§ **Your instructions**: Please copy the data exactly as it stands, minus the images.

§ **Supplied information**:
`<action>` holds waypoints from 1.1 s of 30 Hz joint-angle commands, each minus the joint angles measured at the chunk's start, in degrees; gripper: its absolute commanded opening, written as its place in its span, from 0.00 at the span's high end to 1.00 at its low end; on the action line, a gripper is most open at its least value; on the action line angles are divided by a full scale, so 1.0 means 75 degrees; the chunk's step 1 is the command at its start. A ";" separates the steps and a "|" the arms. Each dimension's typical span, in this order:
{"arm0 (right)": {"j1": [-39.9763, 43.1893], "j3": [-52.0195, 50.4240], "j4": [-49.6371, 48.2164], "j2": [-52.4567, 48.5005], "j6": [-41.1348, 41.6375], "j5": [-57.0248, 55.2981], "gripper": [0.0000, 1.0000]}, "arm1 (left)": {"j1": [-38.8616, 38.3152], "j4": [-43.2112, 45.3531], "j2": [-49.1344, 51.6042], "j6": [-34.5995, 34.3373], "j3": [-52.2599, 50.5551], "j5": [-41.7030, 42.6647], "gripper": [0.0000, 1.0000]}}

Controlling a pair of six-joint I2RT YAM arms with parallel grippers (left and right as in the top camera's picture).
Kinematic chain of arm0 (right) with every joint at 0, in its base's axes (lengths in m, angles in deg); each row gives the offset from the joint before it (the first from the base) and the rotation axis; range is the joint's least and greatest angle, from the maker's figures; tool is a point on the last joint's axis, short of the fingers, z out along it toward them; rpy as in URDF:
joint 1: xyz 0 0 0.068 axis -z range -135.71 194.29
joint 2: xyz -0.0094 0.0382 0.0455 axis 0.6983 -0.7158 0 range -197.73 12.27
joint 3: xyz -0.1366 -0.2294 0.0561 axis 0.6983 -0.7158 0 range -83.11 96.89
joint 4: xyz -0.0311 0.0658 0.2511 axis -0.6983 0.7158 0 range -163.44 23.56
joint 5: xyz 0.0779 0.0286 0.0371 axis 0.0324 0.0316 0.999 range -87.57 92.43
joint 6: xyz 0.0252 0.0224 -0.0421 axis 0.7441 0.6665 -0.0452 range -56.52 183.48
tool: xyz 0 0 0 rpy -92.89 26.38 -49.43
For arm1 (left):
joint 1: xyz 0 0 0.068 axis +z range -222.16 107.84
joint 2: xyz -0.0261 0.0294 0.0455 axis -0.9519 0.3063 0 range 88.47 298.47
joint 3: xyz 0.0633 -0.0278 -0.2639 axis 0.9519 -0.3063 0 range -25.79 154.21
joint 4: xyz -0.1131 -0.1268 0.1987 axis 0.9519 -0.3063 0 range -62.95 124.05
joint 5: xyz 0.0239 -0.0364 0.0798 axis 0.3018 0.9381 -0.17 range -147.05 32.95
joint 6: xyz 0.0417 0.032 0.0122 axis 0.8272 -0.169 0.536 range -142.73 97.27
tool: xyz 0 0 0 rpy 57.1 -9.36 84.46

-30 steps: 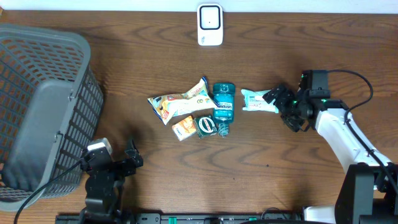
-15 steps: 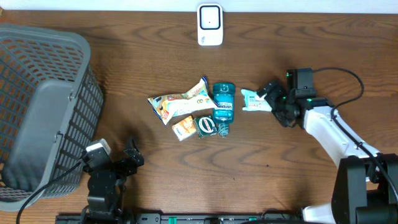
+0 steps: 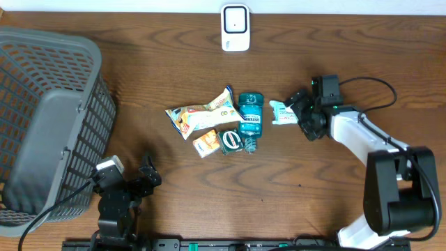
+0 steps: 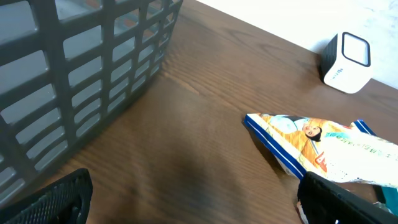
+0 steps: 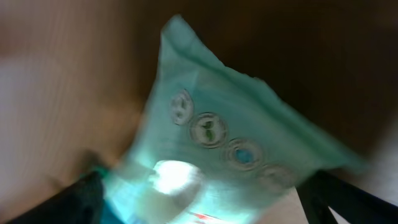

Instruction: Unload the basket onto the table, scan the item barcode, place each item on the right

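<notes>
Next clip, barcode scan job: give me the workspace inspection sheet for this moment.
surface: wooden table, no spills seen.
job's things: white scanner at the far edge; mint packet between the right tool's jaws, contact unclear.
clutter: snack bag, mouthwash bottle, orange packet and green round item bunched mid-table; grey basket at left.
tools: left tool open, empty, near the basket; right tool open, astride the packet.
cables: black cable loops off the right arm; second cable runs beside the basket.
surroundings: pale band beyond the far edge; nothing else seen.

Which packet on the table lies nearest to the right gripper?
The pale teal packet, alone beside the right gripper; the other packets sit clustered by the blue bottle.
</notes>
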 commanded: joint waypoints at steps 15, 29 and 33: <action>0.0370 -0.0224 0.0866 -0.0912 -0.1224 0.1591 0.99 | 0.0009 -0.0023 -0.0035 -0.0070 -0.0047 -0.0070 0.02; 0.2317 -0.0221 0.1169 0.1125 -0.2396 0.7708 0.98 | 0.0009 -0.0023 -0.0035 -0.0070 -0.0047 -0.0070 0.02; 0.2308 -0.0221 0.1929 0.1224 -0.0405 0.8000 0.98 | 0.0009 -0.0023 -0.0035 -0.0070 -0.0047 -0.0070 0.02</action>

§ **Answer to the exercise**:
`<action>` holds waypoints from 1.1 s of 30 Hz joint-angle commands, each minus the joint angles measured at the chunk's start, in degrees; gripper: its absolute commanded opening, written as its place in its span, from 0.00 at the span's high end to 1.00 at its low end; on the action line, a gripper is most open at its least value; on the action line angles are divided by a full scale, so 1.0 means 75 degrees; the chunk's step 1 is the command at its start. A ";" separates the steps and a "|" the arms. Each dimension's typical span, in this order:
{"arm0 (right)": {"j1": [-39.9763, 43.1893], "j3": [-52.0195, 50.4240], "j4": [-49.6371, 48.2164], "j2": [-52.4567, 48.5005], "j6": [-41.1348, 41.6375], "j5": [-57.0248, 55.2981], "gripper": [0.0000, 1.0000]}, "arm1 (left)": {"j1": [-38.8616, 38.3152], "j4": [-43.2112, 45.3531], "j2": [-49.1344, 51.6042], "j6": [-34.5995, 34.3373], "j3": [-52.2599, 50.5551], "j5": [-41.7030, 42.6647], "gripper": [0.0000, 1.0000]}}

Controlling a pair of six-joint I2RT YAM arms with parallel grippers (left and right as in the top camera's picture).
Kinematic chain of arm0 (right) with every joint at 0, in its base's axes (lengths in m, angles in deg); each row gives the offset from the joint before it (the first from the base) and the rotation axis; range is the joint's least and greatest angle, from the maker's figures; tool is a point on the last joint's axis, short of the fingers, z out along it toward them; rpy as in URDF:
joint 1: xyz 0 0 0.068 axis -z range -135.71 194.29
joint 2: xyz -0.0094 0.0382 0.0455 axis 0.6983 -0.7158 0 range -197.73 12.27
joint 3: xyz -0.1366 -0.2294 0.0561 axis 0.6983 -0.7158 0 range -83.11 96.89
joint 4: xyz -0.0311 0.0658 0.2511 axis -0.6983 0.7158 0 range -163.44 23.56
joint 5: xyz 0.0779 0.0286 0.0371 axis 0.0324 0.0316 0.999 range -87.57 92.43
joint 6: xyz 0.0252 0.0224 -0.0421 axis 0.7441 0.6665 -0.0452 range -56.52 183.48
tool: xyz 0 0 0 rpy -92.89 26.38 -49.43
For arm1 (left):
joint 1: xyz 0 0 0.068 axis +z range -222.16 107.84
joint 2: xyz -0.0261 0.0294 0.0455 axis -0.9519 0.3063 0 range 88.47 298.47
joint 3: xyz 0.0633 -0.0278 -0.2639 axis 0.9519 -0.3063 0 range -25.79 154.21
joint 4: xyz -0.1131 -0.1268 0.1987 axis 0.9519 -0.3063 0 range -62.95 124.05
joint 5: xyz 0.0239 -0.0364 0.0798 axis 0.3018 0.9381 -0.17 range -147.05 32.95
joint 6: xyz 0.0417 0.032 0.0122 axis 0.8272 -0.169 0.536 range -142.73 97.27
tool: xyz 0 0 0 rpy 57.1 -9.36 84.46

-30 steps: 
-15 steps: 
+0 steps: 
+0 steps: 
+0 steps: 

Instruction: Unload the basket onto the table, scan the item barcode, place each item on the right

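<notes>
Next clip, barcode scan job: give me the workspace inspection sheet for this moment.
surface: wooden table, no spills seen.
job's things: white scanner at the far edge; mint packet between the right tool's jaws, contact unclear.
clutter: snack bag, mouthwash bottle, orange packet and green round item bunched mid-table; grey basket at left.
tools: left tool open, empty, near the basket; right tool open, astride the packet.
cables: black cable loops off the right arm; second cable runs beside the basket.
surroundings: pale band beyond the far edge; nothing else seen.

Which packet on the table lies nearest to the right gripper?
The pale teal packet, alone beside the right gripper; the other packets sit clustered by the blue bottle.
</notes>
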 commanded: joint waypoints at steps 15, 29 and 33: <action>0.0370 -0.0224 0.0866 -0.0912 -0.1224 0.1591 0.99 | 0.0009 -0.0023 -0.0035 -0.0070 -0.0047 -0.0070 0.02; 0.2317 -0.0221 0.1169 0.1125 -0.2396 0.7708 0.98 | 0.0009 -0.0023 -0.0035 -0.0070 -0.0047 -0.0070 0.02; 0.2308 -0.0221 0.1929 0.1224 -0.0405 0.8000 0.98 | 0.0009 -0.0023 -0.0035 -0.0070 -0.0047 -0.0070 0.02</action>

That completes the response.